What is required: Your answer should consist of the lines below that hold the word "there".

Data extract:
- - - - - - -

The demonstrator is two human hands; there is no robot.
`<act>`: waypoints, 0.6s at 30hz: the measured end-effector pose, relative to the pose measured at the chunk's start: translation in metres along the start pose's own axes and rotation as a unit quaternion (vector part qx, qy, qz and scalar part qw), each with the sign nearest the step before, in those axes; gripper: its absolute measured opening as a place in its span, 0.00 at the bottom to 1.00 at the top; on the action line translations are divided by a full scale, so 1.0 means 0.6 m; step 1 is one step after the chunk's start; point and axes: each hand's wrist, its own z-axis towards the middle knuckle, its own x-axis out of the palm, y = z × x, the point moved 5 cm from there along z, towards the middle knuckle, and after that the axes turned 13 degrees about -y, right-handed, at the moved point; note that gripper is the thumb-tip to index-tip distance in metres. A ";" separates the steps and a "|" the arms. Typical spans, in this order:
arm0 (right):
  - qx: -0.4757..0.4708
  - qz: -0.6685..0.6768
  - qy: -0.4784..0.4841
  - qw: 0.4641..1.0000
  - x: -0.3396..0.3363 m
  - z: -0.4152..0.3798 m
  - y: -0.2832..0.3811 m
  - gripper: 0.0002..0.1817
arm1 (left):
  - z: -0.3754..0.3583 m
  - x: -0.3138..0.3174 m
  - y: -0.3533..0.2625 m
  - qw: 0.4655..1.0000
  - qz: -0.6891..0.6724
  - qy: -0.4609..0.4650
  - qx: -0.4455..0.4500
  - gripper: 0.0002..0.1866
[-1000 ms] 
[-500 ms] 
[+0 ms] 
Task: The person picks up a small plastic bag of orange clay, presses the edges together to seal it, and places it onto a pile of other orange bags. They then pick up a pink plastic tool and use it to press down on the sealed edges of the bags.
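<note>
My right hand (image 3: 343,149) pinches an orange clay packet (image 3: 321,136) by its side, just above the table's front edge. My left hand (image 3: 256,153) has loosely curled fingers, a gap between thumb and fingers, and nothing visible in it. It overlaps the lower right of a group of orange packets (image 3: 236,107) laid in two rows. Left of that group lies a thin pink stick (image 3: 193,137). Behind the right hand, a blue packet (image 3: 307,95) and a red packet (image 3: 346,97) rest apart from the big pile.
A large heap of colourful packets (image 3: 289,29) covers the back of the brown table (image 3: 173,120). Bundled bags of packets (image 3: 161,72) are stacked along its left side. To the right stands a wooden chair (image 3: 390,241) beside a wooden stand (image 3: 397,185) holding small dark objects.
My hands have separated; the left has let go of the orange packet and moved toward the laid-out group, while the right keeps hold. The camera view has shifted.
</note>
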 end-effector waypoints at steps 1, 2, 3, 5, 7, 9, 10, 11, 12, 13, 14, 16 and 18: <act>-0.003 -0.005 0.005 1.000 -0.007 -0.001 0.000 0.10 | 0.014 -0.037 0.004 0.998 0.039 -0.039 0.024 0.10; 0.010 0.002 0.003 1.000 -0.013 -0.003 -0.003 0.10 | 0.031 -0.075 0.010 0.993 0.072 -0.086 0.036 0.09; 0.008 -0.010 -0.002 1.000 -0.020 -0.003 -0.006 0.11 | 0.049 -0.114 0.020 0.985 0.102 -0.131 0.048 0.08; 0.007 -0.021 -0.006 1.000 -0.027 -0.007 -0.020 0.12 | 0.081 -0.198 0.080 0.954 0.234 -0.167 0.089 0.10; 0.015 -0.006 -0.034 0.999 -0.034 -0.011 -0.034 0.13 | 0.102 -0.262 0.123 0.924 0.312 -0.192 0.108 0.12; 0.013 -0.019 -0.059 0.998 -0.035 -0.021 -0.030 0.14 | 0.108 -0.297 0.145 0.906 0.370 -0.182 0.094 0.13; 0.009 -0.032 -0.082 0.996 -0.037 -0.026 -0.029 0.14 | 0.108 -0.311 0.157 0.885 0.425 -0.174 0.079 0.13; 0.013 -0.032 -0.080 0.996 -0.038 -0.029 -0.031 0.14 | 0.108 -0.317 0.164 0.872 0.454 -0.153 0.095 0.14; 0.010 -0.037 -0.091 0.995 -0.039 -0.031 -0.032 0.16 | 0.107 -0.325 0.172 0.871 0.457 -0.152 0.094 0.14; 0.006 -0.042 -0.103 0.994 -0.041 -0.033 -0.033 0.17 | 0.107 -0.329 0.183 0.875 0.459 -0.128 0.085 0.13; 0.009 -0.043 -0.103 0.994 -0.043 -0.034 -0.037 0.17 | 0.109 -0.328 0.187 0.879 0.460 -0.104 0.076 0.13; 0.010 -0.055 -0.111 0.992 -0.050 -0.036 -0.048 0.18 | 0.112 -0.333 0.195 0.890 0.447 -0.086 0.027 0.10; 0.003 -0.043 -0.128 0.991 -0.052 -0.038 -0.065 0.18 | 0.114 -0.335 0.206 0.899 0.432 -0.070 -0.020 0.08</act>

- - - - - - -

Result below:
The demonstrator is two human hands; there is no robot.
`<act>`: waypoints, 0.6s at 30hz: the measured end-effector pose, relative to the pose measured at the chunk's start: translation in metres along the start pose's own axes and rotation as a unit quaternion (vector part qx, qy, qz and scalar part qw), each with the sign nearest the step before, in those axes; gripper: its absolute measured opening as a place in its span, 0.00 at the bottom to 1.00 at the top; on the action line translations are divided by a full scale, so 1.0 means 0.6 m; step 1 is one step after the chunk's start; point and axes: each hand's wrist, its own z-axis towards the middle knuckle, its own x-axis out of the palm, y = z × x, the point moved 5 cm from there along z, towards the middle knuckle, and after that the axes turned 13 degrees about -y, right-handed, at the moved point; note that gripper is the thumb-tip to index-tip distance in metres. A ";" separates the steps and a "|" the arms. Typical spans, in this order:

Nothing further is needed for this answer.